Posted on behalf of Evelyn Schofield

We had a great turnout for our chapbook reading on February 15: lots of live, warm bodies in the seats at FDU and over 30 folks joining in online. At our open mic, we welcomed back a few regulars and were also pleased to hear some new voices. Our monthly readings generally make space for up to 10 open mic poets, who each may read for a maximum of 3 minutes, either in person or online.

Our first featured poet of the night was rob mclennan, who joined us from Ottawa to read from Alta Vista Improvements, his 66th chapbook recently published in celebration of the 30th anniversary of above/ground press. A wonderful playfulness was obvious from the moment he zoomed in on his webcam to fill the screen with one giant eyeball. The poems he read revealed a talent for reframing situations using gentle humour, curiosity and affection for both his subject and his readers. In Rose collects a second fish, to replace the first one, he addresses the challenge of writing poems for his young daughter about one doomed goldfish after another, for each of which she “crafts a portrait, profile / of her fish, an X across / the single, visible eye.” In Summer, pandemic, he waits in the “pre-cooked car” for his cat to emerge from a follow-up appointment at the vet and writes:

This is a time travel story: for sale, cat’s

Elizabethan collar, newly worn.  The painkillers

we administer, with the usual contusions.

His poems can also do the heavy lifting, and he approaches weighty subjects with words carefully measured and distributed across the page. In Quartet for an end of landscape, with farmhouse, he writes about his father, yielding to the progression of ALS and slowly giving up the activities of farming:

                                    To watch him grasp

the cypher, signal, of each leaf, yet occupy

such bounds of silence.

In the Q&A session after his reading, rob answered questions from the audience about his experience with producing chapbooks at above/ground press. He confessed that he has spent many hours in front of the TV, wielding a long-arm stapler to fold and staple each literary creation by hand. He estimates that he has worn out 6 staplers in the course of producing countless chapbooks!
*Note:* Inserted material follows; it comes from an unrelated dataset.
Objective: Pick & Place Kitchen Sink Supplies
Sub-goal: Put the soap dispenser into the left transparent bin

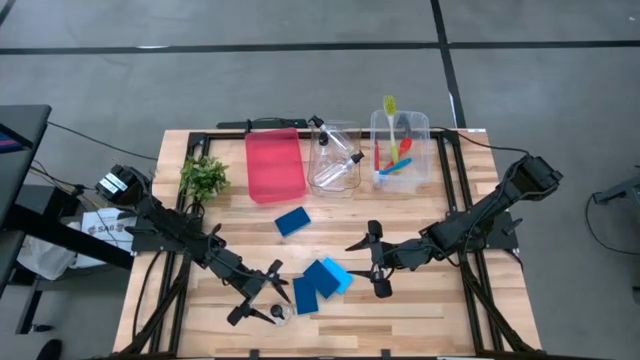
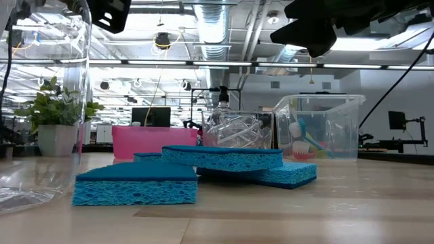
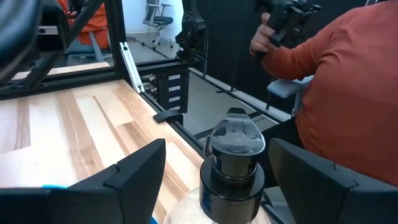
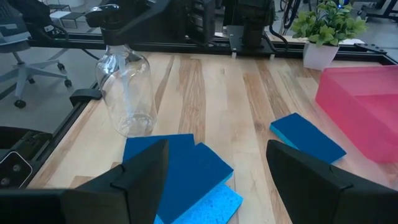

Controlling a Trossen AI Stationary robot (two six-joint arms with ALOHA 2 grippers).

The second feature spot of the evening was shared by 3 talented, young poets who have all recently published, or are about to publish, a chapbook.
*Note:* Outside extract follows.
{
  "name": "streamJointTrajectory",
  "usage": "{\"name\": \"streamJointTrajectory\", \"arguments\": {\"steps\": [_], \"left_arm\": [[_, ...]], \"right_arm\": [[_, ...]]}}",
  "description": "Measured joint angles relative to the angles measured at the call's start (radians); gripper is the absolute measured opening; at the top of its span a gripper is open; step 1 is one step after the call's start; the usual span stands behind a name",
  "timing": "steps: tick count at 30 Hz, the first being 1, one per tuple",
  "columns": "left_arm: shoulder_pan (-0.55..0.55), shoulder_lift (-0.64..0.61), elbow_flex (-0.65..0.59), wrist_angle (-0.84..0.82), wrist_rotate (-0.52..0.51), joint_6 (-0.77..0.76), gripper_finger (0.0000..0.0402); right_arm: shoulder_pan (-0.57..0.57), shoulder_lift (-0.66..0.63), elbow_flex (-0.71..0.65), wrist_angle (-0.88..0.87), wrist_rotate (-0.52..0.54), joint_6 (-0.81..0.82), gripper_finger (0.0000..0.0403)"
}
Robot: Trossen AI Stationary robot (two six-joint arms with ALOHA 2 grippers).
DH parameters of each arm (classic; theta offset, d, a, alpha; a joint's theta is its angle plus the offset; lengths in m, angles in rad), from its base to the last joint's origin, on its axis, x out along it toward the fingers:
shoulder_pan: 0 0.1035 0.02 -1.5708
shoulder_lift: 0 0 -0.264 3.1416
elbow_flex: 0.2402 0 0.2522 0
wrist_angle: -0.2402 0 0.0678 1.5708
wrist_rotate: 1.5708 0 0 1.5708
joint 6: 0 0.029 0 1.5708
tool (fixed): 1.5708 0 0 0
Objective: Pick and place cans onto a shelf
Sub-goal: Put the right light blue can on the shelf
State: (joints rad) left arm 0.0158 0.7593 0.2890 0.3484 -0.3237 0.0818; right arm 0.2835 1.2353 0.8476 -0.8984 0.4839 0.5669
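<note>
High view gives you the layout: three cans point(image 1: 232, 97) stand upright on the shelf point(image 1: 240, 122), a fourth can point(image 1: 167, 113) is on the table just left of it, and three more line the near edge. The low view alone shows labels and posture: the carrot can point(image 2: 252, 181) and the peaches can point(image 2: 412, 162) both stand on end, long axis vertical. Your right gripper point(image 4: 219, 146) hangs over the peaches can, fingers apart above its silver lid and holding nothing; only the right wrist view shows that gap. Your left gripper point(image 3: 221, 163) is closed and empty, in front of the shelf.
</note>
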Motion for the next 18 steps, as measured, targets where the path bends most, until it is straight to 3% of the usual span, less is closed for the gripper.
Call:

Zoe Dickinson joined us from Victoria and began with an indigenous land acknowledgement in which she reminded us that “we cannot begin to repay what we continue to take”. She then read from intertidal: poems from the littoral zone, in which she writes with admiration and respect about tidal pool creatures. Her attention to detail surprises and delights and yet does not shy away from the stark reality of humankind’s culpability in reducing biodiversity. In Starfish she talks of sea star wasting disease and laments “you did not see this coming”.

Hannah Yerington next stepped up to the mic to read poems from her chapbook Sheologies, which will be coming out in March.  She read Tikkun olam, which refers to a concept in Judaism describing actions intended to repair the world and asks “who knew light could be so heavy?” In My ancestors wear lip gloss, she explores the idea that we can choose our ancestors and has, for herself, chosen ancestors who wrote “pink gel pen signatures dotted with a heart”. With that one simple phrase, she shows that she identifies with a generation of young millennial women.
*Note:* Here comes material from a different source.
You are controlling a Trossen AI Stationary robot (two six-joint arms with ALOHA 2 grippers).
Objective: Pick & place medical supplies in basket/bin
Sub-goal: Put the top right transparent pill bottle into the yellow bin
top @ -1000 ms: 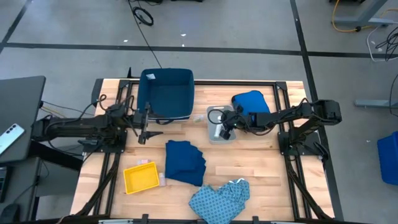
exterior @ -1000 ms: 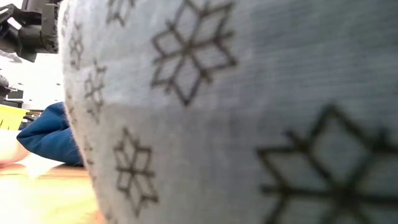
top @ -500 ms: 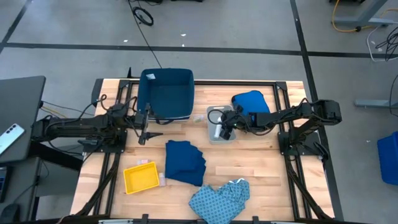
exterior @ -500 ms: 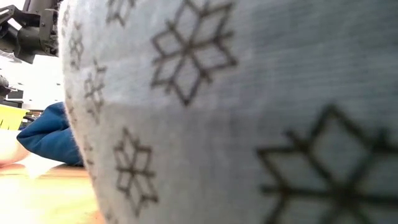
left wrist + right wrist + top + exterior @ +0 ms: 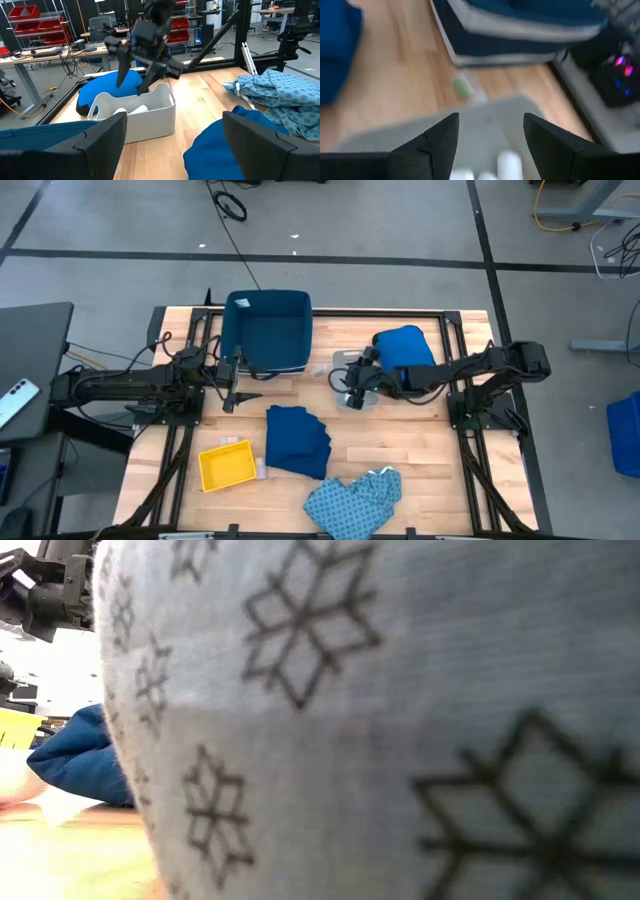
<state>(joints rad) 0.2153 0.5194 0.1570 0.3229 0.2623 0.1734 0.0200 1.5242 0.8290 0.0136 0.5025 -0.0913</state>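
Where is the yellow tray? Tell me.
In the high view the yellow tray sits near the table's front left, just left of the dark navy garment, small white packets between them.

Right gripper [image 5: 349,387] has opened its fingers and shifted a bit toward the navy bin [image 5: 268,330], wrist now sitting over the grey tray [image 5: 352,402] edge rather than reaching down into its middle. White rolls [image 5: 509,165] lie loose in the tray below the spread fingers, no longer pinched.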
Catherine Lewis rounded off the evening by bringing a bit of bisexual romance to our one-day-past-Valentine’s-Day reading. She read from her 2021 chapbook Zipless, in which she talks about relationships with disarming directness. In one poem, she bemoans that “this is the only time we speak of love in any tense but the past”. In another, she expounds on the subtle change of connotation of the word ‘girlfriend’ when it is preceded by the prefix ‘ex’. In My First Date with a Writer, she comes to the frank realization that “we are both about to become material.”

Thanks to all our poets for an evening filled with wonderful, inspiring, thoughtful poetry.